→ **Exercise**
Check each line below for the word "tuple". How many have it? Answer with the number only.

BEGIN Supplied records

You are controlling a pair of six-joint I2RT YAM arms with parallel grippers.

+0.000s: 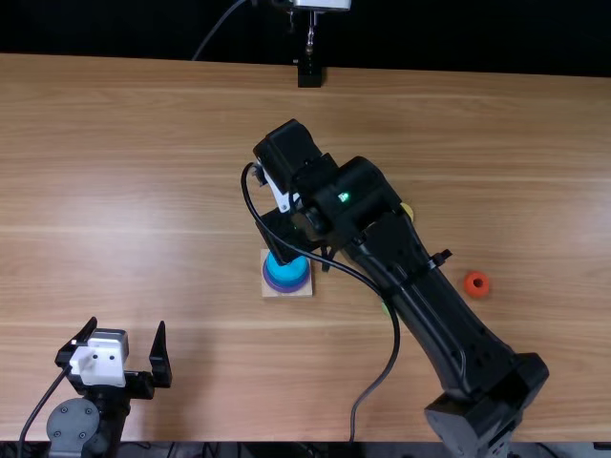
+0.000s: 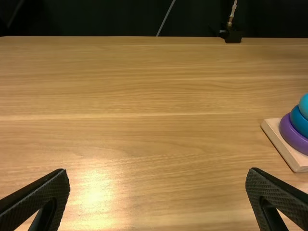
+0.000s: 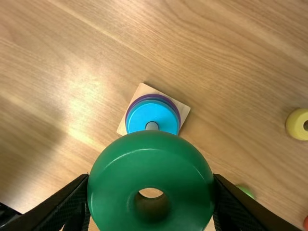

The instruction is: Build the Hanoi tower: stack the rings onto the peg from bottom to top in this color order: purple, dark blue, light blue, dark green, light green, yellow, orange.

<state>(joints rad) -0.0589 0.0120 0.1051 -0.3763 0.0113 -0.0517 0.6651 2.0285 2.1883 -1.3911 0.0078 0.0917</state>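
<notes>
Peg base (image 1: 275,292) on the worktop (image 1: 143,210), taken as landmark; three rings seated on it: purple ring (image 2: 290,135) lowest, dark blue ring (image 2: 301,126) next, light blue ring (image 3: 144,115) uppermost, peg tip (image 3: 152,126) visible through its hole. Right pincer (image 1: 296,243): clamped on the dark green ring (image 3: 110,183), one finger each side, hole facing the wrist camera; in top view the pincer lies just beyond the base, its arm crossing from the right. Left pincer (image 1: 127,326): fingers wide apart, nothing between them, left of the base and toward the near edge. Loose rings, all right of the base: light green ring (image 3: 246,191) slightly nearer the near edge; yellow ring (image 1: 409,212) farther back; orange ring (image 1: 476,294) well apart, roughly level with the base
</notes>
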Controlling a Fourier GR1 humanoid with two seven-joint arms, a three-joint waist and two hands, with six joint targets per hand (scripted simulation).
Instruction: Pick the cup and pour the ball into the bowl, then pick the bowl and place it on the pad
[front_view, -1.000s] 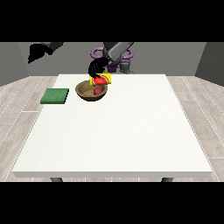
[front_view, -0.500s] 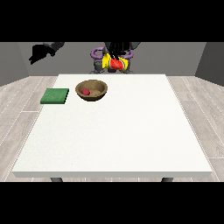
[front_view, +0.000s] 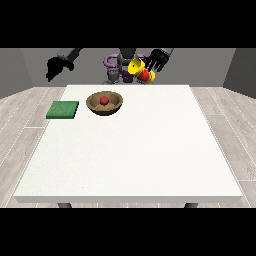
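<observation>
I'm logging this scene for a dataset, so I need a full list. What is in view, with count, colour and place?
Table: one, white, centre of the view.
Pad: one, green, flat on the table near its edge at the view's left.
Bowl: one, brown, on the table just to the right of the pad, apart from it.
Ball: one, red, inside the bowl.
Cup: one, yellow and red, tilted in the air past the table's far edge, at the hand at the view's right.
Hand at the view's left: one, black, raised above the floor, holding nothing.
Hand at the view's right: one, black, fingers spread, beside the cup.
</observation>
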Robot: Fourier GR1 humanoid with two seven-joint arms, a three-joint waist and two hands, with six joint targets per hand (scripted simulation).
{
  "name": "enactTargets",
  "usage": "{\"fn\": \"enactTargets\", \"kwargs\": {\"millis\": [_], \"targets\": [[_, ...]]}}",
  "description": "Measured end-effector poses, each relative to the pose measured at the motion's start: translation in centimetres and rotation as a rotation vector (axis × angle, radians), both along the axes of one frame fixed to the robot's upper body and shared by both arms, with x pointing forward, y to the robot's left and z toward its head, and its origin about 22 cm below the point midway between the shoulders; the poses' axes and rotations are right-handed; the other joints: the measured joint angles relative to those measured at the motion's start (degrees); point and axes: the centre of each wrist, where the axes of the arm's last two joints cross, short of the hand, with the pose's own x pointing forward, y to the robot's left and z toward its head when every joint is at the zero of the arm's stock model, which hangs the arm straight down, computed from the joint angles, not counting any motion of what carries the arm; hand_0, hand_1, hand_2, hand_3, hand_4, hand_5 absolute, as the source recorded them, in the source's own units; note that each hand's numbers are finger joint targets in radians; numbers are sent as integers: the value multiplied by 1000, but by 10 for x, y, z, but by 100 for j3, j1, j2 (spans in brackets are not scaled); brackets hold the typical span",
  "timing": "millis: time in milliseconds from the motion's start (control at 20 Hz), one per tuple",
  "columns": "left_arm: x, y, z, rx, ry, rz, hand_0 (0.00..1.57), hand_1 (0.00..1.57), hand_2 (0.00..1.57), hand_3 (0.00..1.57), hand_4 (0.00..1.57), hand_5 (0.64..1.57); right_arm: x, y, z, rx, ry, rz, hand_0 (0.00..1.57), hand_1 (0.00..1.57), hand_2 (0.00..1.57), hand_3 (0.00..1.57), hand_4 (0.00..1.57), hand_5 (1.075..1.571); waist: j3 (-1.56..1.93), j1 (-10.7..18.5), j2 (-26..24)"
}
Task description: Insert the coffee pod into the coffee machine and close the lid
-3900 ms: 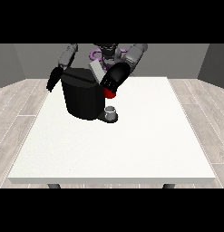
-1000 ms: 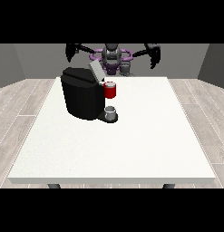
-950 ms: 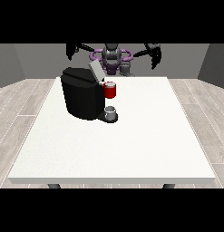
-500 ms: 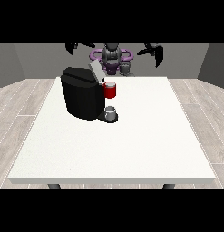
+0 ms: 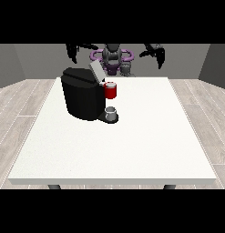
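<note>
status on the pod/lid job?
Done: nothing clearly. The coffee machine has its lid tilted up, open. In hand: nothing; the hand at the view's left and the hand at the view's right are raised behind the table, away from the machine. Left: closing the lid; pod not identifiable.

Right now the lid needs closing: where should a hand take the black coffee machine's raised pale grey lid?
Take the pale grey lid at its free upper edge, coming from above on the robot's side. It stands tilted up over the black coffee machine, lower end beside the red thing at the machine, so pressing the high end down likely shuts it.
</note>
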Motion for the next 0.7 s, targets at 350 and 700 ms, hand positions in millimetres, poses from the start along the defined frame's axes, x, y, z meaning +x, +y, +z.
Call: {"fn": "enactTargets", "kwargs": {"millis": [350, 700], "targets": [[-12, 0, 19, -4, -63, 8, 0, 0, 0, 0, 349, 1571, 19, 6, 12, 21, 20, 19, 0, 0, 0, 0, 0, 1571, 0, 2, 385], [-19, 13, 42, -8, -128, 36, 0, 0, 0, 0, 362, 1571, 33, 26, 19, 5, -19, 79, 0, 0, 0, 0, 0, 1571, -3, -63, 778]]}}
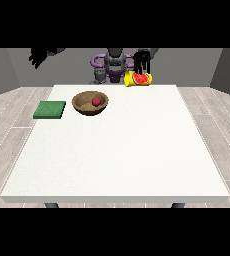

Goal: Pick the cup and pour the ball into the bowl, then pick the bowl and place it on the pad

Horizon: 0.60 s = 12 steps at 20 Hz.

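**Ball in the bowl, cup under the hand at the far edge**

The white table (117,150) carries 3 things near its far side. A green pad (49,109) lies flat towards the view's left edge of the tabletop. Just beside it, to the view's right and not touching it, sits a brown bowl (90,103), upright, with 1 red ball (96,101) resting inside, slightly right of the bowl's middle.

At the far edge of the table, right of the robot's torso (114,64), is the yellow cup (138,79), patterned in red. It lies tipped on its side, its long axis running across the view. The hand at the view's right (142,61) hangs directly above it, black fingers (141,65) pointing down and reaching the cup's top. Whether those fingers are closed round the cup or only touching it cannot be told from this view. The cup is well apart from the bowl, with bare tabletop between them.

The hand at the view's left (38,56) is raised off the table, above and beyond the pad, well apart from every object. It has hold of nothing; how its fingers lie cannot be made out.
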Motion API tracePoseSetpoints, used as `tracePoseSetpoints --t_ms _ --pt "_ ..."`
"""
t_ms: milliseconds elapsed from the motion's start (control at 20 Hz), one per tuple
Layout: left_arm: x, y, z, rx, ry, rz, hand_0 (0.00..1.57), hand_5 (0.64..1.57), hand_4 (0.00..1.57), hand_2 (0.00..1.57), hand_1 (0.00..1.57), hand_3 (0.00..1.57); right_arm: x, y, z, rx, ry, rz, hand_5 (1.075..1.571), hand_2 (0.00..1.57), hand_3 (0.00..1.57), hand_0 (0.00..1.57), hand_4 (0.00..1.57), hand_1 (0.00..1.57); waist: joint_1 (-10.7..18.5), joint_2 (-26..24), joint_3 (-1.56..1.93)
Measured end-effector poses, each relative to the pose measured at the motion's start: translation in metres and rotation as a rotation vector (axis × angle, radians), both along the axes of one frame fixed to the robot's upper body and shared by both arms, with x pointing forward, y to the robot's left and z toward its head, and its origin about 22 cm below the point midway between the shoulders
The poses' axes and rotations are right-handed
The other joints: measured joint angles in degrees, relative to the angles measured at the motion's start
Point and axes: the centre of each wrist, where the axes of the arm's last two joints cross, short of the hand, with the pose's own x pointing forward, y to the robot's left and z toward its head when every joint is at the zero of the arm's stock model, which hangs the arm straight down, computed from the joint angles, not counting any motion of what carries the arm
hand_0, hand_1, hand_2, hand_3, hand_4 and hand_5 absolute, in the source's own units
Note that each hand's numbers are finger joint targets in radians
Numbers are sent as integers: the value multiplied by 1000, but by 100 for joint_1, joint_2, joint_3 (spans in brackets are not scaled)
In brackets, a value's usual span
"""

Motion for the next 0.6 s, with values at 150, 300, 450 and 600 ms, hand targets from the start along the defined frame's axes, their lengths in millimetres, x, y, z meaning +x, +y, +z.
tracePoseSetpoints --t_ms 150,300,450,600 --pt "-18 5 -24 -264 87 26 1093 1567 1061 1133 1093 814 3 7 2 12 -12 -5 1562 0 198 0 580 0 97 160 -19" --pt "-30 8 -29 -600 137 86 0 1495 846 0 0 0 9 19 3 31 -45 15 1564 0 110 0 590 0 28 473 -73" --pt "-44 12 -35 -881 181 89 0 1477 872 0 0 0 17 35 6 36 -80 48 1566 0 258 0 578 0 -66 814 -93" --pt "-59 15 -38 -1111 213 16 0 1460 895 0 0 0 22 50 7 31 -100 57 1567 0 0 0 577 0 -27 1058 -73"
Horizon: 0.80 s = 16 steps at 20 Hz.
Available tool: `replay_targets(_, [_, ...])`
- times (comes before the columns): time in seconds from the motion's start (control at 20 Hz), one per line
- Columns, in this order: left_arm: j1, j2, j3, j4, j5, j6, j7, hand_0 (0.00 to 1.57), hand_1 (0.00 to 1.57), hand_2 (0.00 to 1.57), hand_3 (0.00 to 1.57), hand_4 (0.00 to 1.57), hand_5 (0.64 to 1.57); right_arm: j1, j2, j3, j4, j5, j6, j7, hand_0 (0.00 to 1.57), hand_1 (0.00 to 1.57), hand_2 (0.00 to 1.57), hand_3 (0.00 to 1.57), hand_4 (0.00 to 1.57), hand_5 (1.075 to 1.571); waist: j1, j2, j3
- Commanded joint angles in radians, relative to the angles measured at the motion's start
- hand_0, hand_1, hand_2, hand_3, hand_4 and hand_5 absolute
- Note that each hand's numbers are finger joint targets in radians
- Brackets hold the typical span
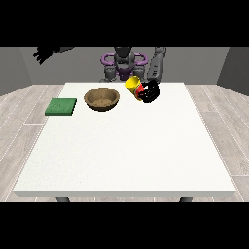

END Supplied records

→ **Response to this exercise**
2